● Exercise aim
Every line below between the line holding "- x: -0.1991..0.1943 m" and the line holding "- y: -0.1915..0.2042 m", inclusive, should be repeated exactly, and all other lines omitted.

● Exercise inputs
════════════════
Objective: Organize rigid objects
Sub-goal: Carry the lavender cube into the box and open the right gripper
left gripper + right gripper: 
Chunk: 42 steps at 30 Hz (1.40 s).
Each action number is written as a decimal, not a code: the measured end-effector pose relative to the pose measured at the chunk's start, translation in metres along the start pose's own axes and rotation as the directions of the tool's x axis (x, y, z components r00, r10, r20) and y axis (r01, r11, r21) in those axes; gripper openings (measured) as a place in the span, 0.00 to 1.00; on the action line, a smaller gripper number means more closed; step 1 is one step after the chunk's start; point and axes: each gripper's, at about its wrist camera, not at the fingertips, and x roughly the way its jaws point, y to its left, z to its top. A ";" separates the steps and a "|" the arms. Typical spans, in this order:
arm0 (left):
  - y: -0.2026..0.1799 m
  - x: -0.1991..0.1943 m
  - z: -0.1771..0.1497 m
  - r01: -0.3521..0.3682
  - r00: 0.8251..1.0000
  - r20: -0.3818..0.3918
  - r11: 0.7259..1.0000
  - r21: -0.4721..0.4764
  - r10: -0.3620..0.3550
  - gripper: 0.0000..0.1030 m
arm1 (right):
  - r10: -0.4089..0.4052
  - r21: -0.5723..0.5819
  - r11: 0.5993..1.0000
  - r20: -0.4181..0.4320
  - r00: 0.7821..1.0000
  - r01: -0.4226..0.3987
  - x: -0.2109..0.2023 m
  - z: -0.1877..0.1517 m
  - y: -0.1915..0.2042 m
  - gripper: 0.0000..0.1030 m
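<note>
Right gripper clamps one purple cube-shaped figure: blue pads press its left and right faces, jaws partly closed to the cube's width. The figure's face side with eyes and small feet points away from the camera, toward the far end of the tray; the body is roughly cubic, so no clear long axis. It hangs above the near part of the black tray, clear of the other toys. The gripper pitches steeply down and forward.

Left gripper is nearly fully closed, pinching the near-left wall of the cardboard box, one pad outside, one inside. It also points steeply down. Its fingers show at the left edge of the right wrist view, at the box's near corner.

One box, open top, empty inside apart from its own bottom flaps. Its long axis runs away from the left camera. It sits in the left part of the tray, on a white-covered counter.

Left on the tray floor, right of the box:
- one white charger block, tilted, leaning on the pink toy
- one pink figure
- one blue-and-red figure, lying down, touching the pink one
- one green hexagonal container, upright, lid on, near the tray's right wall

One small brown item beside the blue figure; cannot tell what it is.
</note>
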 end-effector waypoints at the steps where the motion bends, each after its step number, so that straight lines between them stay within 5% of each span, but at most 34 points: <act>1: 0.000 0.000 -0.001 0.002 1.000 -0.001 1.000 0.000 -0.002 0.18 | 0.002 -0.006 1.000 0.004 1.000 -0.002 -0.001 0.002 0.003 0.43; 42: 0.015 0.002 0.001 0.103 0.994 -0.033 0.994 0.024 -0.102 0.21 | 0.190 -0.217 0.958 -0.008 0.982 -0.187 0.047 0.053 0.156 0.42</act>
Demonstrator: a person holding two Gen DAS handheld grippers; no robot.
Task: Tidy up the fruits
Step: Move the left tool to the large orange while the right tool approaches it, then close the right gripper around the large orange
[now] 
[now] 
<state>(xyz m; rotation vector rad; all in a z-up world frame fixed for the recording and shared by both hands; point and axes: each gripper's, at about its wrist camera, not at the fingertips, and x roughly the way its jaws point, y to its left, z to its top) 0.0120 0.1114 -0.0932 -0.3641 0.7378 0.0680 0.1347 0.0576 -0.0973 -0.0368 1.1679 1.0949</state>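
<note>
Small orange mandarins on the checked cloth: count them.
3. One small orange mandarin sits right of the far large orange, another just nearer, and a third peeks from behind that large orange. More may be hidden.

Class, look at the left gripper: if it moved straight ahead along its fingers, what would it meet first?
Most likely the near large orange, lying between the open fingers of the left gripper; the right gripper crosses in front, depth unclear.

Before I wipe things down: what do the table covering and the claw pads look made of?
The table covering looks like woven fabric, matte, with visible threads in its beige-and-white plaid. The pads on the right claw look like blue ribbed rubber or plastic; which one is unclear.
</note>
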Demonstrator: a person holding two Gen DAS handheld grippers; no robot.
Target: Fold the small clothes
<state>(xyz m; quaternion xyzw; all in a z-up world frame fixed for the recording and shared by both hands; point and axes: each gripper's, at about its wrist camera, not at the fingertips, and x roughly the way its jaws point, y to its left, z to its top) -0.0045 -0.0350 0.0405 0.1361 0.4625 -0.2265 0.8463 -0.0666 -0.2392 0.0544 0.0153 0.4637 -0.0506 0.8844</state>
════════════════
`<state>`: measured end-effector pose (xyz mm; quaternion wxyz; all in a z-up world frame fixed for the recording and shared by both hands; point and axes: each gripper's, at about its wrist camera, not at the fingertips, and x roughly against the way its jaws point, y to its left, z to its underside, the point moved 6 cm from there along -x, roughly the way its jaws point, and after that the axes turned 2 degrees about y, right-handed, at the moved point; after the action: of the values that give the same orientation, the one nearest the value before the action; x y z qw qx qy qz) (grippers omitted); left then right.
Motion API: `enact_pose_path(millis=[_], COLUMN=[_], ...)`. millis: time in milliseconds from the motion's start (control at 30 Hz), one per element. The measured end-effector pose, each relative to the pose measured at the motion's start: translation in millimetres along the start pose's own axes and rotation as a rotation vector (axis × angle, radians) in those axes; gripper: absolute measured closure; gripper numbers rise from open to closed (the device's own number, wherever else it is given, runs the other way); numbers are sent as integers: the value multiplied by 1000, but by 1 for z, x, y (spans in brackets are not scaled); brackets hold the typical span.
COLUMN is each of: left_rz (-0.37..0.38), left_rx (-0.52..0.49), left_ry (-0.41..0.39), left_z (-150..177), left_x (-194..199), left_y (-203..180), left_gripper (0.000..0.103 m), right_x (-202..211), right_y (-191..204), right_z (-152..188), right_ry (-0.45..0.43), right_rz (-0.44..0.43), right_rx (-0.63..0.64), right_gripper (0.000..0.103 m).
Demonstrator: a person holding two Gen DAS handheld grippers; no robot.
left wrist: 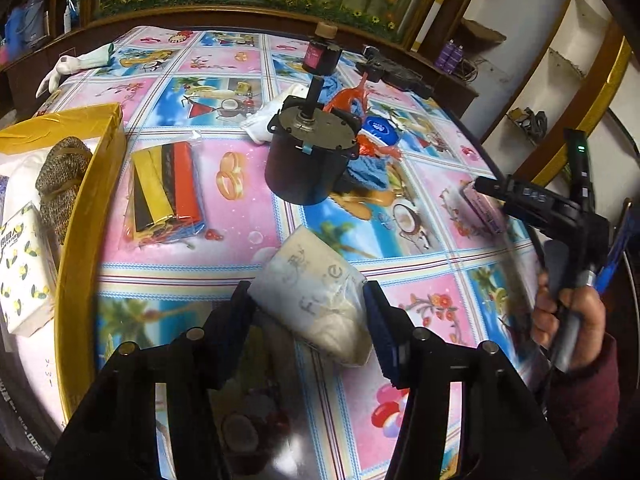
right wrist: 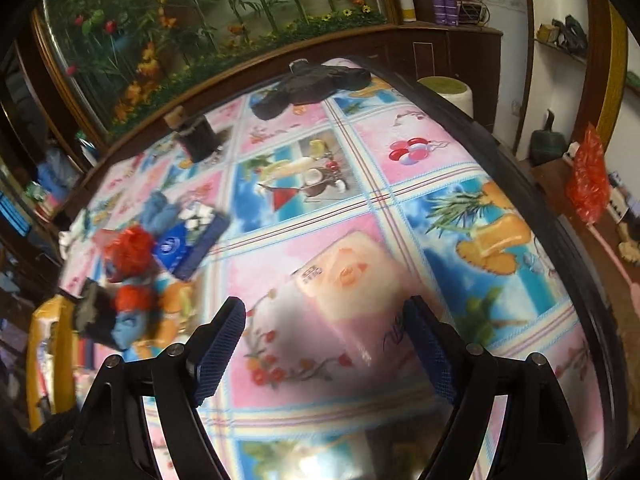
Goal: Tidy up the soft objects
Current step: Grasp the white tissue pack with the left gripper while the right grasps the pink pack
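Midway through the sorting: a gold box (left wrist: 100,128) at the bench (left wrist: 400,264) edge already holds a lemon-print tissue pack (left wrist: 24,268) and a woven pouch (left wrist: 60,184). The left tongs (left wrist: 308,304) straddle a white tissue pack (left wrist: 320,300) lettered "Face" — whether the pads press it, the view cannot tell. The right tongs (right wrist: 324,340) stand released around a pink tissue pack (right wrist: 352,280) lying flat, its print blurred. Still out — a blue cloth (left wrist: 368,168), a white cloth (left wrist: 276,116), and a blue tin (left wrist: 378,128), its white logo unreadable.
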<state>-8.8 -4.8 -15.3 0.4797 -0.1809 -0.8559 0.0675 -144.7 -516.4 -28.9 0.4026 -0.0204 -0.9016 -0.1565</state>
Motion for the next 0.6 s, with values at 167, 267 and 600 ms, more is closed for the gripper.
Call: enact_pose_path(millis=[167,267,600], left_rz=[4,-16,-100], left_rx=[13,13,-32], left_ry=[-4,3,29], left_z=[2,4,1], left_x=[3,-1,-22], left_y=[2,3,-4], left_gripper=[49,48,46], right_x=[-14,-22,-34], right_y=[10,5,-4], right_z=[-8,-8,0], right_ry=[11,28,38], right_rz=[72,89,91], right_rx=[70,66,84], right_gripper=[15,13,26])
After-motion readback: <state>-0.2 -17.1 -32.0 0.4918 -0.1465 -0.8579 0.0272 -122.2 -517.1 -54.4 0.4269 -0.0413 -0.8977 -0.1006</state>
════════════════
● Reply to the exercise
  - x: -0.1991..0.1943 m
  - z: -0.1771..0.1497 m
  - r01: -0.3521..0.3682
  - r00: 0.8251..1.0000
  - r20: -0.3818..0.3918
  - r11: 0.7259..1.0000
  - r21: -0.4721..0.4764
  - r10: -0.3620..0.3550
  - gripper: 0.0000..0.1030 m
arm1 (right):
  - r10: -0.4089..0.4052
  - r21: -0.5723..0.5819
  - r11: 0.5993..1.0000
  - r20: -0.4181..0.4320
  - r00: 0.7821..1.0000
  - r01: -0.4226..0.3987
  - x: -0.2109..0.2023 m
  - z: -0.1877..0.1517 m
  - y: -0.1915..0.2042 m

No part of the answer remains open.